Très clairement donc, à côté du manque persistant d’un cadre de travail suffisamment modernisé dans toutes ses juridictions, la principale raison du désert judiciaire qui avance en Côte d’Ivoire est à chercher dans la collusion persistante entre l’exécutif et le judiciaire. Ceci annonce irréductiblement deux urgences : à court terme, la mobilisation des citoyens de tous bords pour le respect de toutes les libertés fondamentales garanties par la Constitution de 2016 ; à long terme, un nécessaire re-toilettage de la loi fondamentale et de l’équilibre institutionnel, pour favoriser une justice promotrice non pas des chaînes qui aliènent, mais des liens symboliques qui libèrent l’humanité dans toutes les consciences citoyennes de Côte d’Ivoire.
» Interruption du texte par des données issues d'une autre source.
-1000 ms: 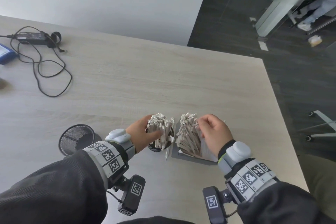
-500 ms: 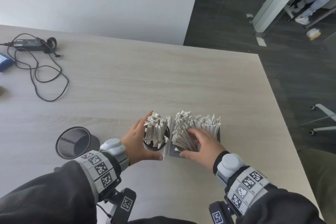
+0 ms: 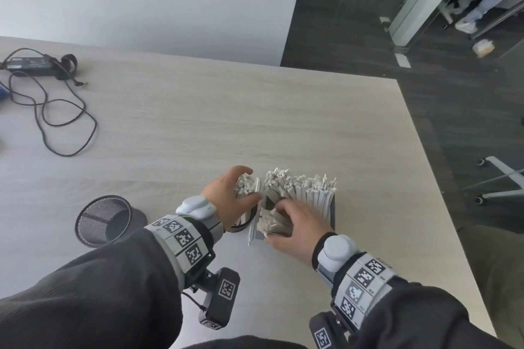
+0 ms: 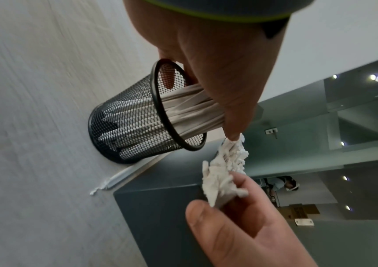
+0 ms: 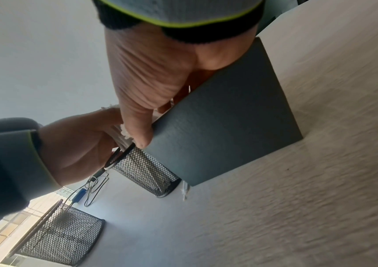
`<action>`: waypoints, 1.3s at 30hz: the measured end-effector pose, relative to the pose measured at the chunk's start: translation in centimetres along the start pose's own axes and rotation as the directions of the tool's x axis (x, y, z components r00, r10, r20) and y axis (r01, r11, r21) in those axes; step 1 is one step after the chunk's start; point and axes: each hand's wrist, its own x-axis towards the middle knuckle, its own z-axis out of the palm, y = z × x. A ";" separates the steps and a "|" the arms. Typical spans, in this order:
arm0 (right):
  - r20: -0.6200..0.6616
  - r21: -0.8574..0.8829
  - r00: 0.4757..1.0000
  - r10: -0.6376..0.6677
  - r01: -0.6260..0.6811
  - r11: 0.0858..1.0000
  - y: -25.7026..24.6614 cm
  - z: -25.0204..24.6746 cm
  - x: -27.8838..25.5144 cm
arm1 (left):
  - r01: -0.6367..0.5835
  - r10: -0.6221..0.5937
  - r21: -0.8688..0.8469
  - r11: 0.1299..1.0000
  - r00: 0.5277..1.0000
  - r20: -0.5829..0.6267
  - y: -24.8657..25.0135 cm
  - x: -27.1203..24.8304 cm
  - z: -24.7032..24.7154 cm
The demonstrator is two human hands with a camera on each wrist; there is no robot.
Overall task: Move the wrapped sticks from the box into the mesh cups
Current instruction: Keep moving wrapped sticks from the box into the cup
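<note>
Right hand (image 3: 297, 224) pinches a bundle of sticks (image 3: 273, 224) inside the box (image 3: 332, 211); left hand (image 3: 229, 198) wraps the stick-filled cup (image 4: 137, 122) beside the box.

On the pale, grey-beige wood-grain table top (image 3: 255, 122) stand two black wire-mesh cups (image 3: 103, 219) with an open diamond weave, a dark slate-grey matte box (image 5: 224, 130) packed with white paper-wrapped sticks (image 3: 309, 190), and a black coiled power cable (image 3: 56, 110), while the black sleeves (image 3: 99, 292) carry white bands of black-and-white square markers (image 3: 181, 235).
</note>
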 end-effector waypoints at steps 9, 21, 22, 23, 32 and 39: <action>-0.017 -0.232 0.995 -0.098 0.091 0.968 0.4 1.1 0.1 | 0.032 -0.032 -0.003 0.999 0.999 0.035 -0.7 0.4 -0.4; -0.077 0.051 0.993 -0.087 0.091 0.995 0.2 0.2 -0.7 | 0.040 -0.040 -0.003 0.999 0.998 0.055 -0.8 0.3 -1.1; -0.118 0.153 0.992 -0.040 0.058 0.987 0.2 -0.1 -0.9 | 0.040 -0.040 0.001 0.999 0.998 0.058 -0.9 0.3 -1.2; -0.150 0.247 0.989 0.018 0.020 0.969 0.2 -0.5 -1.1 | 0.039 -0.039 -0.001 0.999 0.997 0.059 -1.0 0.2 -1.4; -0.396 0.497 0.894 0.211 0.016 0.867 -1.2 -6.3 -1.1 | 0.048 -0.045 -0.098 0.994 0.998 0.035 -2.9 -0.6 -2.4; -0.306 0.800 0.876 0.372 0.025 0.599 -4.9 -7.0 0.6 | 0.061 -0.065 -0.189 0.980 0.998 -0.012 -3.6 -1.3 -3.0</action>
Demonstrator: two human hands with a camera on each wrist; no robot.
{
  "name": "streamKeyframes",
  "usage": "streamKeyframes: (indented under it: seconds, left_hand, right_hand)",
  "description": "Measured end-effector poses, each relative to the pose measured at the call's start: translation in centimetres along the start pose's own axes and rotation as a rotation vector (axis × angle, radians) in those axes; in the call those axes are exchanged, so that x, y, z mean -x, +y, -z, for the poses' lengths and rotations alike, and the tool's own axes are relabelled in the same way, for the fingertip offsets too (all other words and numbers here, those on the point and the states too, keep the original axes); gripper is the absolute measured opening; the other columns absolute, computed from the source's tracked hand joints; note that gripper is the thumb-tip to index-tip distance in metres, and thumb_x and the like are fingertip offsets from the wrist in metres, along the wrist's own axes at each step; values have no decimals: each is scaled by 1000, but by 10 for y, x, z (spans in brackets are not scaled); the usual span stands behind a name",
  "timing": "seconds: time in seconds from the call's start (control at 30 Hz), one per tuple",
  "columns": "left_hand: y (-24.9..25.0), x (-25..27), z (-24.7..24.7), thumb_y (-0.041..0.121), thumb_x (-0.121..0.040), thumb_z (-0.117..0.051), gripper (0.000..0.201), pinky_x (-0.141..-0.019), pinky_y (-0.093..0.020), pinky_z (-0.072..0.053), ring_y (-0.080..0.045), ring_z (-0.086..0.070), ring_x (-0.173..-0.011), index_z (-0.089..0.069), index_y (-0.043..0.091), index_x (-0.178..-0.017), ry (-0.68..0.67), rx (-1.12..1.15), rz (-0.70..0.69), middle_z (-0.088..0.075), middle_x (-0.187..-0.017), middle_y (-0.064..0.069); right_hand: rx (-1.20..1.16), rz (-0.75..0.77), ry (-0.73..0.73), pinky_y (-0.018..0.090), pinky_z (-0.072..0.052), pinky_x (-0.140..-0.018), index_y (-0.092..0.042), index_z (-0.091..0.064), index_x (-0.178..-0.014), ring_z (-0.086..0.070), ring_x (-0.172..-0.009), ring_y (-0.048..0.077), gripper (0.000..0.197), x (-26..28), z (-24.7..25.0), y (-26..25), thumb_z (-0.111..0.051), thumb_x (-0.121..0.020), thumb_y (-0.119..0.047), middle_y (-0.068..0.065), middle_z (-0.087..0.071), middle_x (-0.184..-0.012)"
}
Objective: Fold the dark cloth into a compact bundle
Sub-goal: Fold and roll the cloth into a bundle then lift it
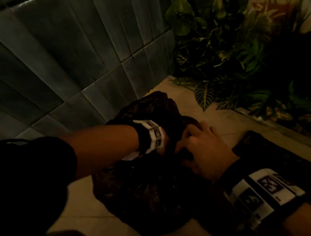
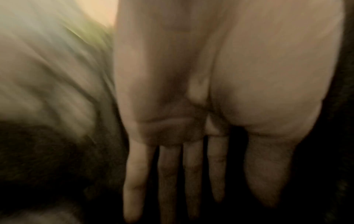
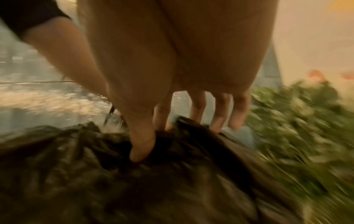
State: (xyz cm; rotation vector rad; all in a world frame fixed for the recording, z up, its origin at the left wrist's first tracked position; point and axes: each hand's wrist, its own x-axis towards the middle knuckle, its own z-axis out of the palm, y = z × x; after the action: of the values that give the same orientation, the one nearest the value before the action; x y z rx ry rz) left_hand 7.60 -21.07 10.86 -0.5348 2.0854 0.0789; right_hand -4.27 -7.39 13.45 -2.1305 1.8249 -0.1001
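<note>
The dark cloth [image 1: 147,193] lies crumpled in a heap on a pale tiled surface [image 1: 83,207]. My right hand [image 1: 196,144] sits on top of the heap. In the right wrist view, my right hand [image 3: 151,141] pinches a raised fold of the cloth [image 3: 172,181] between thumb and fingers. My left arm reaches in from the left, and its banded wrist [image 1: 152,135] lies over the cloth; the fingers are hidden there. In the blurred left wrist view, my left hand [image 2: 191,174] has straight fingers held close together, laid against dark fabric [image 2: 38,166].
A grey tiled wall [image 1: 72,59] rises right behind the cloth. Leafy plants [image 1: 220,47] fill the far right corner, with a striped leaf [image 1: 205,95] hanging near the cloth. A dark patch [image 1: 261,146] lies to the right of my right hand, beside a raised ledge [image 1: 282,126].
</note>
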Motion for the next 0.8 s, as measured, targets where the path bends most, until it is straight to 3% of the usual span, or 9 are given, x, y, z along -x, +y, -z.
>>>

Un rééquilibrage des trois pouvoirs de la République dans une perspective de renforcement de l’Etat de droit est à l’ordre du jour des aurores qui s’annoncent… Appelons-en donc pour finir au courage de la vérité de tous les magistrats ivoiriens, car nous ne cédons en rien à la ritournelle du « Ils sont tous pourris » ! Mais nous savons cependant que la justice, la vraie, requiert de tous temps des hommes et des femmes qui savent avec Hyppolite de Livry que « Le plus horrible spectacle de la nature, et un des plus communs, est de voir violer la justice par l’homme préposé pour la rendre.»